L’amour de l’innu-aimum

Cela fait plus de 25 ans qu’Yvette Mollen se consacre à la sauvegarde de sa langue maternelle. Elle a commencé sa carrière comme enseignante au primaire, puis a été directrice du secteur Langue et culture de l’Institut Tshakapesh d’Uashat, une réserve innue située dans la région de Sept-Îles. Elle a également collaboré à la création de nombreuses ressources éducatives disponibles sur le site innu-aimun.ca.

Mme Mollen était toute jeune quand elle a pris conscience de l’importance de préserver la première langue qu’elle a apprise. «Mes grands-parents, mes parents, mes oncles et mes tantes, tout le monde dans la famille parlait innu à la maison. Lorsque je suis arrivée à la maternelle, à l’âge de cinq ans, je parlais seulement innu et les premiers mots que j’ai écrits avec un crayon, à six ans, étaient en français. J’avais commencé à apprendre le français à la maternelle, mais c’est à six ans que j’ai appris le vocabulaire», raconte-t-elle.

Du primaire à l’université, Yvette Mollen a étudié en français tout en continuant de parler innu-aimun à la maison. «Ce qui m’a fait réaliser l’importance de ma langue, c’est quand j’allais garder des enfants qui parlaient français alors que leurs parents s’exprimaient en innu. À ce moment-là, je me suis dit que, si un jour j’avais des enfants, ils le parleraient aussi», se souvient-elle.

La transmission du savoir

Oui, la situation de l’innu-aimun s’est améliorée au cours des 25 dernières années, mais selon la nouvelle professeure agrégée, il reste beaucoup de travail à effectuer.

Yvette Mollen revient sur le fait que bien des jeunes ne parlent pas la langue même lorsqu’ils vivent dans une communauté innue. «C’est comme une vague où, tout d’un coup, tout le monde se met à parler en français parce que l’école, la télévision sont en français. Récemment, j’ai assisté à une conférence où il a été question des jeunes qui font des achats en ligne sur des sites en anglais.

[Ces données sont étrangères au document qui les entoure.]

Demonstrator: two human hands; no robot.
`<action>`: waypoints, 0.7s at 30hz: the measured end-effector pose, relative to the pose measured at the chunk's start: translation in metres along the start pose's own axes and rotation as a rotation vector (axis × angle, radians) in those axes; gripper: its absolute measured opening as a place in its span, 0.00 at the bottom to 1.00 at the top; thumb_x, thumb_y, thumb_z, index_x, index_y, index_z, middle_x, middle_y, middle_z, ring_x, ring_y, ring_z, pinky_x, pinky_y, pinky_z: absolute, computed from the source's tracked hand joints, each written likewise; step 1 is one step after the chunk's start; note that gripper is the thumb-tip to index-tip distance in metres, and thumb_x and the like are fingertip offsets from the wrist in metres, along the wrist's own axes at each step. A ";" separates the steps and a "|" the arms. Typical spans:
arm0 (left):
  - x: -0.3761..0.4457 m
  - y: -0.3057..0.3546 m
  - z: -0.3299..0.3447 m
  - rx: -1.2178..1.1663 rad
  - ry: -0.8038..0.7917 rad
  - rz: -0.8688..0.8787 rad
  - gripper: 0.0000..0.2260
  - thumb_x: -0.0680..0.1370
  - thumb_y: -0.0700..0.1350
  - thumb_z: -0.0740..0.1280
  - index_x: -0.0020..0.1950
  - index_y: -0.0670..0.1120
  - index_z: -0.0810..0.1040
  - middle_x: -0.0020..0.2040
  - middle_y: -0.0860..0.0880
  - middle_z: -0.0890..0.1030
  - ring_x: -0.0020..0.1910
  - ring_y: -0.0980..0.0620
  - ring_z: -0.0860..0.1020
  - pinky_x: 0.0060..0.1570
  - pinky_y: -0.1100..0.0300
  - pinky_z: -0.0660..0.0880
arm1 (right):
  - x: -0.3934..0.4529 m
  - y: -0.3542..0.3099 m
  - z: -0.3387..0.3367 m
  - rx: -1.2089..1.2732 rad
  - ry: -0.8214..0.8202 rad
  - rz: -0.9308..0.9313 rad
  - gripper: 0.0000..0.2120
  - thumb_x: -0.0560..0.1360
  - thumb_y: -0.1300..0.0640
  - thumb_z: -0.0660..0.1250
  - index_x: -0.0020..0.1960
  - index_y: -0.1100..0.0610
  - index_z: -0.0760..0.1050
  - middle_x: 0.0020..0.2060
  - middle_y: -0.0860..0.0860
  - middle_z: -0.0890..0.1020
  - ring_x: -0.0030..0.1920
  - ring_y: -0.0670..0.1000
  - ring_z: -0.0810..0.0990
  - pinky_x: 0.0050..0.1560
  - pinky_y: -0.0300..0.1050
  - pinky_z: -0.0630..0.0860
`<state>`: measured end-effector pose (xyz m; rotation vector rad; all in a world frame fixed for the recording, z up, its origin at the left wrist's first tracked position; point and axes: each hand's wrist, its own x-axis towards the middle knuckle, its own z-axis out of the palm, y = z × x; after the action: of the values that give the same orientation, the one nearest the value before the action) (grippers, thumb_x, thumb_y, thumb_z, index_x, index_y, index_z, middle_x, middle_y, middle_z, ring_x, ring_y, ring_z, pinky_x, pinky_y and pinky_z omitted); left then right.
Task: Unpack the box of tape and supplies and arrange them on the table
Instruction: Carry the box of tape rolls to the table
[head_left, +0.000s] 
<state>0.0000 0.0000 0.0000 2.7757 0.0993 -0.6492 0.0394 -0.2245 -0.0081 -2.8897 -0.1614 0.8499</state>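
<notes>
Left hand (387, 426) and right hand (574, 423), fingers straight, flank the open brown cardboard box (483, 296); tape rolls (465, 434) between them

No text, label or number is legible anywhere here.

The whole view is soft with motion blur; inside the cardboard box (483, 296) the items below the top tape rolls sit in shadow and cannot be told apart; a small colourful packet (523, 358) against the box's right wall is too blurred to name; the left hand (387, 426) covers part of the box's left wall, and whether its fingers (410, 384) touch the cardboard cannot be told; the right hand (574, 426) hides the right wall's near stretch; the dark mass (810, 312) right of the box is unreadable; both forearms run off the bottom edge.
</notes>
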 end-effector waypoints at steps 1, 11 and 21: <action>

Vous savez, le recul du français face à l’anglais? C’est la même chose pour l’innu», signale la professeure. Elle croit que consacrer plus de temps à l’enseignement de cette langue à l’école – pas seulement une heure par cycle de sept ou neuf jours comme c’est le cas en ce moment –, en plus de la parler à la maison, aiderait énormément à la préserver.

En plus de son travail à l’UdeM, Yvette Mollen est chargée de cours à l’Université du Québec à Chicoutimi et, lorsque le temps le lui permet, elle retourne enseigner à des professeurs et professeures à l’Institut Tshakapesh. «C’est important de les former le plus possible. Je reçois souvent des messages de personnes qui ont besoin d’aide. Je trouve essentiel que l’innu soit bien écrit et que les enseignants le montrent de la bonne façon aux enfants», conclut-elle.